A New Leader of the Israeli Labor Party?

A New Leader of the Israeli Labor Party?

By Adam Gonn, Xinhua News Agency

21.12.2010
Via Xinhua (Click for Original)
 
JERUSALEM, Dec. 21 (Xinhua) -- When Palestinian President Mahmoud Abbas invited a diverse crowd of some 200 Israeli and Palestinians to his headquarters in Ramallah for a meeting on Sunday afternoon, the Israeli guests ranged from politicians from left to right as well as former army officers. However, one guest stood out from the crowd: Amram Mitzna.
 
Until recently, Mitzna was mayor of the small and impoverished Israeli city of Yeruham but he is better known for his days as head of the Israeli Labor Party from 2000-2003.
 
In addition, he is one of the main forces behind the Geneva Initiative, which presents itself as a model for solving the conflict between Israelis and Palestinians that has been created by Palestinian and Israeli politicians, academics and others intent on finding a way out of the conflict.
 
The initiative calls for the division of Jerusalem, the annexation by Israel of three main settlement blocks on the West Bank and a mutual recognition by both sides of the other's right to a separate state.
 
During the meeting in Ramallah, Mitzna praised the efforts of Abbas to find a solution to the conflict and commented on the current situation in remarks that led to speculation that he might be planning a return to national politics and, perhaps, to challenge the current leader of the Labor Party, Defense Minister Ehud Barak.
 
However, analysts that spoke to Xinhua said that while Mitzna might stage a comeback, it will not happen until there are elections, and even if he were to return it would not be to the left-leaning Labor that he once knew.
 
THE NEW LEFT
 
Dr.
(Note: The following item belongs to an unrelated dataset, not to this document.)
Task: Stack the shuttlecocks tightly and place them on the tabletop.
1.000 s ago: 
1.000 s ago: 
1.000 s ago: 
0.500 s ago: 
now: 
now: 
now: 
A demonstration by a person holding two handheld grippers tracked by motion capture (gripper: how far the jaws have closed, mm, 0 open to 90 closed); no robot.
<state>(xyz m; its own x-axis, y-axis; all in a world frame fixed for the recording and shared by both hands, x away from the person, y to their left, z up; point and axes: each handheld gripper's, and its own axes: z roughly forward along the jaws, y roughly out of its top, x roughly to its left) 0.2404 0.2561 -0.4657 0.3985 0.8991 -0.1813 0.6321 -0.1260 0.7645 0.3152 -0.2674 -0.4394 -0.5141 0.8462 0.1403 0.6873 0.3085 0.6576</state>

Neve Gordon of the department of politics and government at Ben-Gurion University of the Negev said that the left of the 1990s is gone and Mitzna was not the right man to lead it.
 
"I think that Labor is scrambling and it might very well be on its deathbed. It is scrambling to renew itself. And often when you try to renew yourself, you go back to the old," he said.
 
Regarding the leadership qualities of Mitzna, Gordon said, "he is a nice guy but I don't think that he has any real vision and any real charisma that could lead Israel out of the despairing situation."
 
Gordon said Labor is not a left-wing party, either in terms of the Israeli-Palestinian conflict nor its economic vision. He described the current economic policies of Labor as "neo-liberal" and said it now sits in the same government as the right-wing Israel Beiteinu party headed by its hawkish leader Avigdor Liberman.
 
"Labor is not left anymore," he said, "Labor is now sitting in the most right-wing government in Israel's history."
 
"I don't think that we should invest any hope in the Labor party and surely not in Mitzna," said Gordon.
 
NO CHANGE OF LEADERSHIP
 
Prof. Avraham Diskin of the department of political science at the Hebrew University of Jerusalem also believes that Mitzna does not represent the Labor party any more.
 
Diskin said that Barak, the current Labor leader, is hardly in control of the party, "he has a very small group of people within the party that are loyal to him."
 
Additionally, the party itself is split between various groups with different agendas and perceptions of what the party is and what it should represent. Diskin said that even if Labor withdraws from the current government, the coalition would still have a majority in parliament and hence any departure would have little or no effect on government policies.
 
"As far as Mitzna is concerned, I think he is seriously considering returning to politics," said Diskin. "I don't know if he has reached a decision yet, and I believe that we will really know about that when new elections are declared. I don't see that happening in the near future."